Subject: Re: UVM optimalisations / remarks
To: None <eeh@netbsd.org>
From: Reinoud Zandijk <reinoud@netbsd.org>
List: tech-kern
Date: 03/17/2002 20:56:40
On Sun, Mar 17, 2002 at 07:23:31PM -0000, eeh@netbsd.org wrote:
> So instead of allocating and zeroing a new page on a read fault you do it on a
> write fault?  I don't really see this as such a huge optimization.  
> 
> Let's examine:
> 
> With the current scheme, when you access a ZFOD page either for reading or
> writing you take a fault, a page is allocated and zeroed and mapped in as
> modified.  You take no more faults on the page until some other operation 
> changes it's attributes.

true indeed.... 

> If we have a single zero page and do COW you will usually take two faults:
> first you take one to map in the zero page on the first read, then when the
> first write occurs you take a more expensive fault to remove the old mapping
> and allocate a new ZFOD page.  The COW path needs to be made more complicated
> to recognize the special COW of page zero so you can allocate from the zero'ed
> page list or use pmap_clear_page() instead of pmap_copy_page() (which is twice
> as expensive).

Euhm.... not quite ... if it is really so that normally a write is done 
first then the scheme is the same ... i.e. just one pagefault. The COW path 
only needs to know if its the zerofilled page (just a flag?) so it takes 
one from the zeroed page list instead of using pmap_copy_page().

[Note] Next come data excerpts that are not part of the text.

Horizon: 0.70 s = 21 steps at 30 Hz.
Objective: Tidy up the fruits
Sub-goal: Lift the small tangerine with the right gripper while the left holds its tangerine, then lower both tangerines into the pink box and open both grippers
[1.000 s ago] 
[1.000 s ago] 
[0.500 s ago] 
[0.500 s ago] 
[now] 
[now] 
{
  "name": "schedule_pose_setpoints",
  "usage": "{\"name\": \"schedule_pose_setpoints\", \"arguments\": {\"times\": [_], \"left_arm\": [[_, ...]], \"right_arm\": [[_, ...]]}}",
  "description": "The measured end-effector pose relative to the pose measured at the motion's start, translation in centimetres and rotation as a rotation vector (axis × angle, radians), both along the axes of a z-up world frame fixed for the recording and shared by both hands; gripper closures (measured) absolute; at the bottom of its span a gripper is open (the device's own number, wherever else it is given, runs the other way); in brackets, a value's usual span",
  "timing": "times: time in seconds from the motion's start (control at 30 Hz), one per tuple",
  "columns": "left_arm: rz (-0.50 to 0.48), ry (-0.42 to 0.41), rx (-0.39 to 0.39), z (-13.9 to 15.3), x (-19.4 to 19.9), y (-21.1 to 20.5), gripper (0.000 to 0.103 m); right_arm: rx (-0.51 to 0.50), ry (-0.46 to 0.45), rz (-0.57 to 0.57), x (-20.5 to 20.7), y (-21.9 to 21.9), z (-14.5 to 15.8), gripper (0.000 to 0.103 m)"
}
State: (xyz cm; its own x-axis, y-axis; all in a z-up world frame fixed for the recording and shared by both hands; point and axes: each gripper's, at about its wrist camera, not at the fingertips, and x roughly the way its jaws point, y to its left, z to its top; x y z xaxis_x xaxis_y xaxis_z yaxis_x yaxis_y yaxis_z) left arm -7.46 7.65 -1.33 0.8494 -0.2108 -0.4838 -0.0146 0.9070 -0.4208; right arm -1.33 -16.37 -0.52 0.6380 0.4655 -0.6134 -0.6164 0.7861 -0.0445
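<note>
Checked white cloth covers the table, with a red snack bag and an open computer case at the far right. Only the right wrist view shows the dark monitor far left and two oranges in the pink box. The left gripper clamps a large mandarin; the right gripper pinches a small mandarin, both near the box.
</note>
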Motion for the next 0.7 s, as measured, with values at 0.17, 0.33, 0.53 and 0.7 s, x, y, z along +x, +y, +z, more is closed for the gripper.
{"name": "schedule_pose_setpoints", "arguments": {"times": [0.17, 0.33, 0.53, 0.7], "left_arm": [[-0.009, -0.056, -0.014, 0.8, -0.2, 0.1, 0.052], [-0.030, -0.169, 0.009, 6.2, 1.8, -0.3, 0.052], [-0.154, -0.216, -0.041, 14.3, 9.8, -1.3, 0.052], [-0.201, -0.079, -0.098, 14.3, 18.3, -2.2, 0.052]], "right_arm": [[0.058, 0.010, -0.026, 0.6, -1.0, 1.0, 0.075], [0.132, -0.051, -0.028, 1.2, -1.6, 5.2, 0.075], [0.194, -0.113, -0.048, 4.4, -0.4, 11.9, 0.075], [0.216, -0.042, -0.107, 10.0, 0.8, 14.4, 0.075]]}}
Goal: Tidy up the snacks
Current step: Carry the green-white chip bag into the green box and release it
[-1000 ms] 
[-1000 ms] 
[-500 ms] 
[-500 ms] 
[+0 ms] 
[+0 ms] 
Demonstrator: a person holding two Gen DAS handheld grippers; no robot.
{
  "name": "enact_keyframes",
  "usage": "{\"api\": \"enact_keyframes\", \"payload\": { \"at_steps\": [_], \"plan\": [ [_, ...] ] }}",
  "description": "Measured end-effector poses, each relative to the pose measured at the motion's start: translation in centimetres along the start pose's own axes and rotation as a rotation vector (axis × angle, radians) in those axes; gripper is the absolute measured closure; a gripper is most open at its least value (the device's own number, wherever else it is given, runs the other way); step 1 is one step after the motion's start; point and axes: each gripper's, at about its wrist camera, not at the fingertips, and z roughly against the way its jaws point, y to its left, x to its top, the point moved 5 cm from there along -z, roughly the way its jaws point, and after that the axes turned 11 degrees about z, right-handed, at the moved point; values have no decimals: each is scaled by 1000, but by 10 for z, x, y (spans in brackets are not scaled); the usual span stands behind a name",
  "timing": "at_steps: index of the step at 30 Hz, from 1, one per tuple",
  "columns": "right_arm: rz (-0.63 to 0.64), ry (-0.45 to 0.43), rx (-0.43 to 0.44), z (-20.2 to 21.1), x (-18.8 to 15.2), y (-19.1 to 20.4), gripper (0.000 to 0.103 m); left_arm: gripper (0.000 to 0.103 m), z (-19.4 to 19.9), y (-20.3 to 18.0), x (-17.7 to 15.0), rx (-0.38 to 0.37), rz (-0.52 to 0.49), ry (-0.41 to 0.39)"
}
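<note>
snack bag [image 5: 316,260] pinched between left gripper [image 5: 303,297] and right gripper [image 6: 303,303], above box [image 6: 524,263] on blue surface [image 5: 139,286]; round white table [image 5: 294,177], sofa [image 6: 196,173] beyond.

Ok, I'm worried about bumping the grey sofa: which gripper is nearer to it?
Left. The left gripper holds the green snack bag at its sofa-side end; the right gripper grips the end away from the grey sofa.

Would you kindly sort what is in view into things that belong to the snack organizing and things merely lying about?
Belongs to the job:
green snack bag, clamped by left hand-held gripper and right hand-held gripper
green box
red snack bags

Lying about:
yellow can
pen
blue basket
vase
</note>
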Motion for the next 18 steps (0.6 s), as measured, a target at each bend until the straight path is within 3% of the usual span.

If we read the page first we take one pagefault and then it gets mapped
with _the_ zero page and all successive reads get the same page over and
over. I agree that this is mostly interesting for physically mapped caches
and doesn't have effect (pitty...)  on virtually mapped caches.

If the page is then written on again it has to take the 2nd page fault true
but it follows the normal path : i.e. take a free zeroed page and map it on
that place.
 
The virtual address mapped cache doesn't even need to be flushed too since
the page in that area was zero anyway so even though the physical address
changed for the cache nothing changed. For physical addressed caches 
nothing changed.

> What do we gain from making this change?  We don't need to allocate swap
> immediately when we first read from a ZFOD page.  However, we must still
> reserve swap for it in case we do write to the page.  How often do you read 
> from a ZFOD page without writing to it immediately afterwards?

Thats a good question .... the cases i am thinking of are large area's
allocated with calloc() as some GNU programs tend to do... if we can make
better use of our knowledge that calloc()'d pages are zero instead of the
current calloc() implementation in src/lib/libc/stdlib/calloc.c then i 
think that would sure be a benefit :

void * 
calloc(num, size)
        size_t num; 
        size_t size;
{
        void *p;

        size *= num;
        if ((p = malloc(size)) != NULL)
                memset(p, '\0', size);
        return(p);
}

Though a system call might be a bit expensive the malloc system call is
made allready here ... and a calloc() system call alone would be faster 
since the memset wouldn't be nessisary.

> I expect that change is probably not an over all optimization.  However,
> you can try to gather useage statistics and prove me wrong.

I dunno if i have the understanding yet of the UVM code to do this but i'll 
keep it in mind ....

Cheers and thanks for the feedback,
Reinoud